Pain flashes white-hot across my knuckles and up my wrist, immediate and useless and exactly not enough.
My reflection breaks into a dozen fractured versions of itself, each one warped, split, and ugly in a different way.
The sound leaves Kadin dead still behind me.
My hand comes back bloodied.
The fluorescent lights buzz on like nothing happened.
For a second, neither of us says anything. The only sound in the room is the slow tick of broken glass settling in the sink and my own breathing, too rough now to hide.
When I finally look at him again, it is through a spiderweb of shattered reflection.
He stands a few feet behind me, shoulders tight now, eyes fixed on my hand and then my face and then the ruined sink between us. The confidence is still there, but it has changed shape. He believes me now in a way he didn’t have to a minute ago.
Good.
Turning fully toward him, blood still tracks down the side of my hand, the look on his face almost pushing me over the edge all over again. Not because he looks scared. Because he looks like he’s still trying to decide whether I’m proving him right or proving something worse.
“Go,” I tell him.
The word comes out rough, scraped raw by the effort it takes not to close the distance between us.
He doesn’t.
I take one step forward.
“Go,” I hiss again, louder this time, every bit of control I have left packed into the shape of the sentence. “Before I break you too.”
That lands.
Not because it sounds theatrical. Because it doesn’t. There’s no raised voice in it. No dramatic posture.
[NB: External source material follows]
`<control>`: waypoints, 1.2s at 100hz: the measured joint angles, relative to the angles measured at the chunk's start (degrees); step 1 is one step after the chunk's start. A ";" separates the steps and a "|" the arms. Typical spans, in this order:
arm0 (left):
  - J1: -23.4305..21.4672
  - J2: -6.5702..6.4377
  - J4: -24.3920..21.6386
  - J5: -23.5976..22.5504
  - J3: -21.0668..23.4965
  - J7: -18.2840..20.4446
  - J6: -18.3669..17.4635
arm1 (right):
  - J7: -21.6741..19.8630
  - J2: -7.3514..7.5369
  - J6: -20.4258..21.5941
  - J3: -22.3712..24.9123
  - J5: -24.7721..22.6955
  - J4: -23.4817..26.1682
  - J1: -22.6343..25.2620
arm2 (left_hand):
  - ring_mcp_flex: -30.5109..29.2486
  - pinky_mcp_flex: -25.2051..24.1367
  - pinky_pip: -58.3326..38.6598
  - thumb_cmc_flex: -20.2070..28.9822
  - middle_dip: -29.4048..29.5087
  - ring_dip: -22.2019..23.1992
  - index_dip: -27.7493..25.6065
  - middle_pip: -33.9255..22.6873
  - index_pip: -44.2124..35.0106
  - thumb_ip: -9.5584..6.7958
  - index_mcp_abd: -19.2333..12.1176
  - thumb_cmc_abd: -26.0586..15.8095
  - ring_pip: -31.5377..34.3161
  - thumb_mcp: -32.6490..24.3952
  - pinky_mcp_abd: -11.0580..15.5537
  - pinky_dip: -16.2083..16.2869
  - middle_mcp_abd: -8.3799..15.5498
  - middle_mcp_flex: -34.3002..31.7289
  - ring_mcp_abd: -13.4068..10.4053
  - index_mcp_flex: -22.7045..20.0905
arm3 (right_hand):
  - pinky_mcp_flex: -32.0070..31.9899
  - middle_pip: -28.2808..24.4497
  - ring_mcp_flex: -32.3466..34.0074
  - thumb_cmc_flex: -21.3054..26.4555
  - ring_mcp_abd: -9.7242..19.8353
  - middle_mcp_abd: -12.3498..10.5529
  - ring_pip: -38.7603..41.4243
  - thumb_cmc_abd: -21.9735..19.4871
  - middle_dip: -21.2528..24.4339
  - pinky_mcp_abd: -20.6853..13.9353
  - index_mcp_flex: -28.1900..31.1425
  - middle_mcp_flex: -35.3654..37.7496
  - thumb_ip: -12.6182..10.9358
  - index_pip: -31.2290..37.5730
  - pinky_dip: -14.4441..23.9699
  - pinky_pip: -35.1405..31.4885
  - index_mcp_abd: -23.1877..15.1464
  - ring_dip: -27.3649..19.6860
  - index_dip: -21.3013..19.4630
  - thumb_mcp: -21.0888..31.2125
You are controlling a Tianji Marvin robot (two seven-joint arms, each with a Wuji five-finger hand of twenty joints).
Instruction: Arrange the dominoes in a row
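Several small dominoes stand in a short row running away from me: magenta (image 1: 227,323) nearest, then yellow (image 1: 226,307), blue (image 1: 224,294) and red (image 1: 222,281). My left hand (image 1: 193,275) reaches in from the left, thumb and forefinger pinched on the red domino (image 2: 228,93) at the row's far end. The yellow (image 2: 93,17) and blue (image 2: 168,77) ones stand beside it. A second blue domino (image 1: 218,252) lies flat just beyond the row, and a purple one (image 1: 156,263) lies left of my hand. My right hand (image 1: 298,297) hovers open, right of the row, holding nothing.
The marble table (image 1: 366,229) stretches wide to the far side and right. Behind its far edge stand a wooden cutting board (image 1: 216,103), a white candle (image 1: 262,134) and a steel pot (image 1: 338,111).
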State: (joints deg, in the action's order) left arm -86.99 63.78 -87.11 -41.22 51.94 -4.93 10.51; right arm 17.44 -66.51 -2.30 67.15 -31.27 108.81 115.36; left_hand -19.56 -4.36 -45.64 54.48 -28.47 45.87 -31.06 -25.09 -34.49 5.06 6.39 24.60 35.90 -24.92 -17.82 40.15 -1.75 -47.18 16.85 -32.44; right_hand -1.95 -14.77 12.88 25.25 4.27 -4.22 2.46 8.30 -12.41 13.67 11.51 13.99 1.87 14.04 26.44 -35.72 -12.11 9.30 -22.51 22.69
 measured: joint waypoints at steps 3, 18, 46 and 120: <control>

Just the truth of what I am capable of if he stays in this room another thirty seconds and keeps looking at me like he understands anything.
Kadin finally exhales, glancing once at the broken mirror, once at my bleeding hand, then back at me.
Whatever else he wants to say dies in his throat.
For a second I think he might test it anyway.
Might say her name again. Might try to hold onto the moral ground he came in here standing on.
But he must see something in my face that talks him out of it, because he gives a small nod instead.
Not agreement. Not surrender. Just the acknowledgment of a line.
Then he steps backward toward the door.
His hand finds the handle behind him without his eyes ever leaving mine.
When the door opens, hallway noise spills briefly into the room, bright, careless, and disgustingly normal.
He pauses there for one final second, jaw tight, as if he’s still debating whether there’s something worth saying over his shoulder.
There isn’t.
He leaves.
The door swings shut again, and I’m alone with the shattered mirror, the sting in my hand, and the ugly certainty that none of this fixed a goddamn thing.